How to complete this task: The lines to retype run from the one containing "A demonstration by" through the end of the listing below. Reproduce them exactly, leaving out pictures.

Data block:
- - - - -

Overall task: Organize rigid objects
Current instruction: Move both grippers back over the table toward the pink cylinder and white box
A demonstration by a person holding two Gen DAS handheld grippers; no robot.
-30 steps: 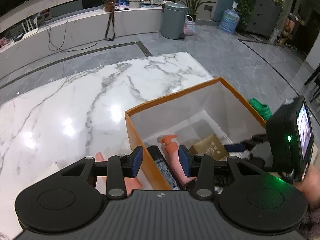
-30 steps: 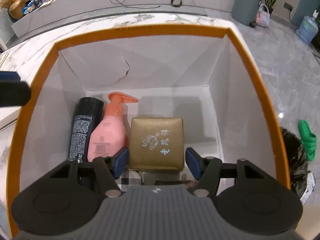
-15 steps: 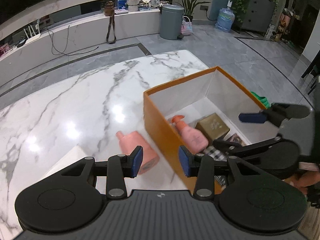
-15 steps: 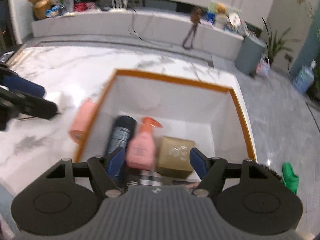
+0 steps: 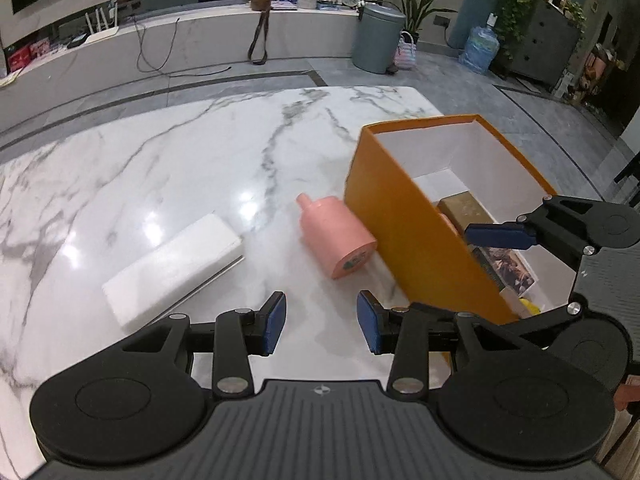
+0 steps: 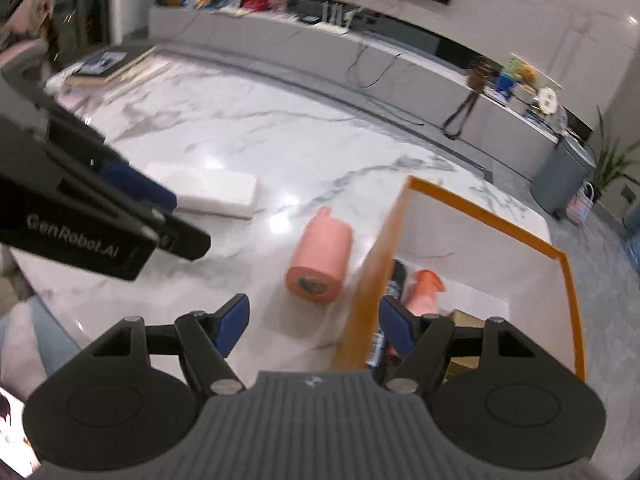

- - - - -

Response to the exercise:
A demonstration by a person holding two Gen DAS handheld grippers; no robot.
-30 steps: 
-30 steps: 
-15 steps: 
-15 steps: 
+0 steps: 
+0 steps: 

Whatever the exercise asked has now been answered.